Federal prosecutors are working relentlessly to recover billions of dollars in pandemic aid from individuals who fraudulently obtained funds from government programs meant to support the economy during Covid shutdowns.
To tackle the widespread fraud, prosecutors in different districts are adopting various strategies. Some are screening individuals suspected of violent crimes to identify potential involvement in pandemic fraud schemes. Others are assembling “strike force teams” to dismantle sophisticated fraud enterprises. There is also a collaboration with local officials to identify potential fraudsters in specific areas.
The federal government is exploring innovative approaches to uncover the magnitude of fraudulent claims made during the pandemic. Many relief programs were designed to provide funds quickly with minimal proof required, resulting in a significant number of fraudulent claims. The Small Business Administration’s inspector general estimates that more than $200 billion, approximately 17% of the $1.2 trillion in pandemic loans disbursed by the agency, went to “potentially fraudulent actors.” So far, nearly $30 billion has been seized or returned to the agency.
Thousands of investigations are still ongoing, with the Labor Department’s inspector general currently handling about 160,000 open investigations focused on unemployment-insurance fraud related to the pandemic.
However, detecting and prosecuting those who defrauded pandemic-relief programs pose significant challenges due to the vast scale of fraud. Despite the obstacles, over 2,230 defendants have been charged by the federal government for pandemic-related fraud schemes and offenses. More than 550 convictions have been secured, specifically for fraud connected to the Paycheck Protection Program and the Economic Injury Disaster Loan program.
According to Michael Galdo, the acting director of Covid-19 fraud enforcement at the Justice Department, U.S. attorney’s offices have been granted significant autonomy to determine the most effective strategies for catching fraudsters. As a result, a wide array of approaches is being employed across different districts.
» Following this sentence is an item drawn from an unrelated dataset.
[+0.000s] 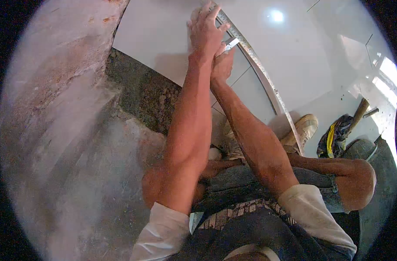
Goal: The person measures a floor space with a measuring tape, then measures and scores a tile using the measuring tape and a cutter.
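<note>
Ruler markings (258, 63) too small for reading.

The bag (333, 135) is black with a yellow stripe.

Toward twelve o'clock, I spread my left hand (205, 32) over the tile (163, 32), fingertips at the long metal ruler (261, 69). My right hand (223, 64), just beside it, touches a short metal piece (232, 44). The ruler runs down toward my shoe (306, 127) at three o'clock.
</note>
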### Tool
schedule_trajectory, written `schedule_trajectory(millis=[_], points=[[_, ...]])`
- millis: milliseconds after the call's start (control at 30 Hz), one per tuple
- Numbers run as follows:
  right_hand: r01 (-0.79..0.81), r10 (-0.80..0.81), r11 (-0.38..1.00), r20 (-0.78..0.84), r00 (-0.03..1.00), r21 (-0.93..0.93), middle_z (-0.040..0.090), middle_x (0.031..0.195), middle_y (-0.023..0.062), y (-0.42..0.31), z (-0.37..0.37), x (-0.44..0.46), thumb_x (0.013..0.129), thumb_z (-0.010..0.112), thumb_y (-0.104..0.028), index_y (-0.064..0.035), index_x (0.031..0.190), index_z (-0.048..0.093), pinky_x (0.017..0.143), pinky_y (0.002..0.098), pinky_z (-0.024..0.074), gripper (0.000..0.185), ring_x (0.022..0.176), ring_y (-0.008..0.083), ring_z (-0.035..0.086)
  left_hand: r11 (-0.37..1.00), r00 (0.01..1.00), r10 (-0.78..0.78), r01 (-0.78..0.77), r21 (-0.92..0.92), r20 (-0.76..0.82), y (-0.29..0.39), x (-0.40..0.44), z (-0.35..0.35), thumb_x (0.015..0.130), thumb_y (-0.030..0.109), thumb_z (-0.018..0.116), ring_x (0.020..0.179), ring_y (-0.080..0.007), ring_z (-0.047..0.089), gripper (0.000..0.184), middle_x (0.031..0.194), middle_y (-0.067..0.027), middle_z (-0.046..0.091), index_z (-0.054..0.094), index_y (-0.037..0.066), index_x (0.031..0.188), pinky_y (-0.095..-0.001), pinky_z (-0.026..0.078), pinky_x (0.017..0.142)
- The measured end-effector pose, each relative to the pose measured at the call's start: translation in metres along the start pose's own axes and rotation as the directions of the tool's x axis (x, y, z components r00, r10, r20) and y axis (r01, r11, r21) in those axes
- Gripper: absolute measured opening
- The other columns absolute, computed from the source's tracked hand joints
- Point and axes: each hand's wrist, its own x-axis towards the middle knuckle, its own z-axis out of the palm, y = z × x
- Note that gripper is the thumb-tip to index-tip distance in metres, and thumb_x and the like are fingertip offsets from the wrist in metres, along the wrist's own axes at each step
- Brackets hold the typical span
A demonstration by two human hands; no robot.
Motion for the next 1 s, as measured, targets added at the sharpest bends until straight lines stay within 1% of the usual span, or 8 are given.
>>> schedule_trajectory(millis=[233, 333, 533, 633, 733, 833, 933, 1000], points=[[0.034, -0.034, 0.999, -0.037, 0.999, -0.008, 0.071, 0.108, 0.0239, 0.013, 0.012, 0.008, 0.103, 0.043, -0.051, -0.0090, 0.142, 0.043, 0.085, 0.0578, 0.0489, 0.058, 0.102, 0.0457, 0.067, 1.000, 1.000, 0.004, -0.005, -0.018, -0.029, 0.003, 0.000, -0.003, 0.090, 0.020, 0.074, 0.147, -0.0386, 0.033, 0.063, 0.161, -0.0161, 0.037, 0.051, 0.008, 0.147, -0.0537, 0.028, 0.120], [-0.014, 0.013, 0.998, -0.016, 1.000, -0.067, 0.071, 0.108, 0.0232, 0.014, 0.016, 0.011, 0.102, 0.044, -0.052, -0.0098, 0.141, 0.044, 0.085, 0.0578, 0.0487, 0.057, 0.103, 0.0456, 0.067, 0.998, 0.998, 0.009, -0.012, -0.059, -0.059, 0.003, -0.003, -0.003, 0.090, 0.020, 0.075, 0.147, -0.0387, 0.033, 0.062, 0.161, -0.0170, 0.038, 0.052, 0.007, 0.146, -0.0528, 0.027, 0.121], [0.040, -0.044, 0.997, -0.061, 0.997, -0.058, 0.072, 0.105, 0.0225, 0.013, 0.021, 0.013, 0.103, 0.045, -0.050, -0.0089, 0.138, 0.046, 0.085, 0.0591, 0.0478, 0.054, 0.103, 0.0461, 0.067, 1.000, 0.999, -0.006, 0.005, -0.016, -0.051, 0.003, 0.002, -0.003, 0.090, 0.021, 0.075, 0.148, -0.0390, 0.032, 0.062, 0.161, -0.0168, 0.037, 0.051, 0.006, 0.145, -0.0511, 0.026, 0.121], [0.074, -0.075, 0.997, -0.019, 0.997, -0.011, 0.071, 0.105, 0.0234, 0.014, 0.020, 0.013, 0.102, 0.048, -0.048, -0.0080, 0.139, 0.045, 0.084, 0.0598, 0.0479, 0.055, 0.101, 0.0469, 0.067, 0.998, 0.998, -0.058, 0.058, -0.016, -0.027, 0.007, 0.002, -0.005, 0.090, 0.022, 0.075, 0.148, -0.0394, 0.032, 0.062, 0.160, -0.0172, 0.038, 0.052, 0.006, 0.144, -0.0505, 0.027, 0.121], [0.079, -0.080, 0.997, -0.056, 0.995, -0.016, 0.071, 0.105, 0.0244, 0.015, 0.023, 0.013, 0.101, 0.051, -0.047, -0.0079, 0.140, 0.043, 0.082, 0.0599, 0.0484, 0.056, 0.100, 0.0472, 0.067, 1.000, 0.999, 0.003, -0.004, -0.029, -0.038, 0.004, 0.002, -0.007, 0.089, 0.022, 0.075, 0.147, -0.0391, 0.033, 0.061, 0.160, -0.0176, 0.038, 0.052, 0.007, 0.144, -0.0511, 0.029, 0.120], [0.116, -0.121, 0.992, -0.125, 0.985, -0.049, 0.071, 0.105, 0.0251, 0.012, 0.023, 0.002, 0.100, 0.053, -0.047, -0.0082, 0.142, 0.042, 0.081, 0.0599, 0.0488, 0.058, 0.099, 0.0471, 0.068, 1.000, 0.999, -0.011, 0.010, -0.025, -0.037, 0.008, 0.001, -0.011, 0.089, 0.022, 0.076, 0.146, -0.0388, 0.035, 0.060, 0.159, -0.0176, 0.038, 0.053, 0.007, 0.143, -0.0518, 0.030, 0.119], [-0.074, 0.074, 0.997, 0.003, 0.997, -0.005, 0.071, 0.107, 0.0242, 0.005, 0.022, 0.009, 0.099, 0.054, -0.047, -0.0084, 0.142, 0.041, 0.081, 0.0598, 0.0489, 0.059, 0.099, 0.0471, 0.067, 1.000, 0.999, -0.003, 0.002, -0.028, -0.044, 0.006, 0.003, -0.010, 0.089, 0.022, 0.076, 0.146, -0.0382, 0.035, 0.060, 0.159, -0.0175, 0.038, 0.053, 0.007, 0.143, -0.0521, 0.030, 0.119], [-0.001, 0.001, 1.000, -0.035, 0.999, 0.003, 0.071, 0.109, 0.0232, 0.006, 0.023, 0.007, 0.099, 0.055, -0.047, -0.0086, 0.142, 0.042, 0.081, 0.0589, 0.0490, 0.059, 0.098, 0.0468, 0.068, 1.000, 0.999, -0.007, 0.006, -0.030, -0.032, 0.006, 0.002, -0.011, 0.089, 0.022, 0.077, 0.146, -0.0381, 0.035, 0.061, 0.159, -0.0176, 0.038, 0.053, 0.008, 0.143, -0.0521, 0.030, 0.119]])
In the Northern District of Mississippi, officials from the U.S. attorney’s office are visiting individual counties and asking local officials to review lists of people who received pandemic loans. This method has aided in uncovering numerous cases that the district lacked the resources to criminally prosecute. Consequently, civil cases are pursued in many investigations involving smaller loans.
Civil cases have become critical because the financial consequences can be severe. Under the federal False Claims Act, individuals involved in civil fraud cases may be required to repay three times the amount of the stolen loan, along with penalties and fees. Although the stolen money is often already spent, most fraudsters agree to return the full amount through a repayment plan.
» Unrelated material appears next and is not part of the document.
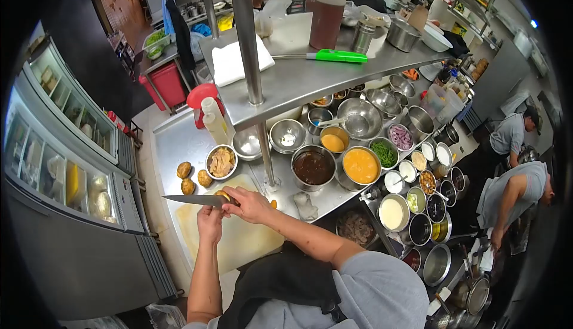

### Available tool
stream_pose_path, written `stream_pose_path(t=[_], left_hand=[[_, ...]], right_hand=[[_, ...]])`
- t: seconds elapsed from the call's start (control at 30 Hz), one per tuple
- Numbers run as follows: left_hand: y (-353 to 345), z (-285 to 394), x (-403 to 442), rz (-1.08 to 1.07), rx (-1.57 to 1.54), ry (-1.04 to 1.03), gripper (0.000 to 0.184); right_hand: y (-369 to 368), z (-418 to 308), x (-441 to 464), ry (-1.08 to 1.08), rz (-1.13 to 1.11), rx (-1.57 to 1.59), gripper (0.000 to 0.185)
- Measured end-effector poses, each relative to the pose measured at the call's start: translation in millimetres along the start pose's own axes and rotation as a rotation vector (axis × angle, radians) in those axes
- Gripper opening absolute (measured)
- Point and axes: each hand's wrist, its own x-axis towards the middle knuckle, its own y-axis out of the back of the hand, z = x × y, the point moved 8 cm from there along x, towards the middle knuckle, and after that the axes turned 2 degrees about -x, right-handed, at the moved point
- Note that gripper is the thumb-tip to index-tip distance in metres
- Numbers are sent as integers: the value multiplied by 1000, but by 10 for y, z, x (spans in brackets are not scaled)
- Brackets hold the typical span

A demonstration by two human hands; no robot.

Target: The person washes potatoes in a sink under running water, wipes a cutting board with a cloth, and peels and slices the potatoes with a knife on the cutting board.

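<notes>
My right hand [249,205] is closed at the heel end of a large knife [194,199], whose blade points left above the cutting board [194,233]. My left hand [210,223] is closed just below the blade, its fingertips partly hidden behind it. Between the hands, a brown-skinned potato [223,195] shows beside the blade, mostly covered by fingers. Several whole potatoes [184,170] lie on the steel counter beyond the board. Near them stands a metal bowl [221,162] of pale, cut pieces. A small orange piece lies right of my right hand.
A steel shelf [286,84] on posts overhangs the counter, holding a green-handled knife [337,56]. Pots of dark sauce [313,168] and orange sauce [362,165] stand to the right, with several small containers. Glass-door fridges [65,174] line the left. Co-workers [516,201] stand at right and beyond the shelf.
</notes>
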Motion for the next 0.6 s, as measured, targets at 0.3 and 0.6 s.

In Maryland, officials at the U.S. attorney’s office are scrutinizing new suspects of violent crime and illegal possession of firearms for potential pandemic fraud. This method enables the pursuit of investigations that would otherwise be beyond their capacity.
Establishing “strike force teams” has been another significant approach taken by the Justice Department to combat pandemic fraud. These teams, operating in various U.S. attorney’s offices, use a data-driven approach to identify large-scale fraud schemes. They collaborate with the F.B.I. and other federal agencies to analyze databases for patterns of suspicious activity. This strategy helps reveal the broader scope of fraud schemes that may not be apparent when examining individual loan applications.
Investigations into pandemic fraud have involved multiple agencies, including hundreds of inspectors general offices and agents from the F.B.I., the Secret Service, the Postal Inspection Service, Homeland Security Investigations, and the Internal Revenue Service Criminal Investigation.
Brian Miller, the special inspector general for pandemic recovery, anticipates uncovering new leads in the coming years as more borrowers default on pandemic loans. He emphasizes the need for continued funding for his office beyond 2025, as default rates on interest payments for certain programs have been alarmingly high.
Michael Horowitz, the Justice Department’s inspector general and chairman of the Pandemic Response Accountability Committee, predicts a shift towards prosecuting lower-dollar fraud cases in the future. Despite being lower in value, these cases still account for substantial amounts compared to ordinary times.
As the fight against pandemic fraud continues, prosecutors are employing innovative methods to recover funds and bring perpetrators to justice.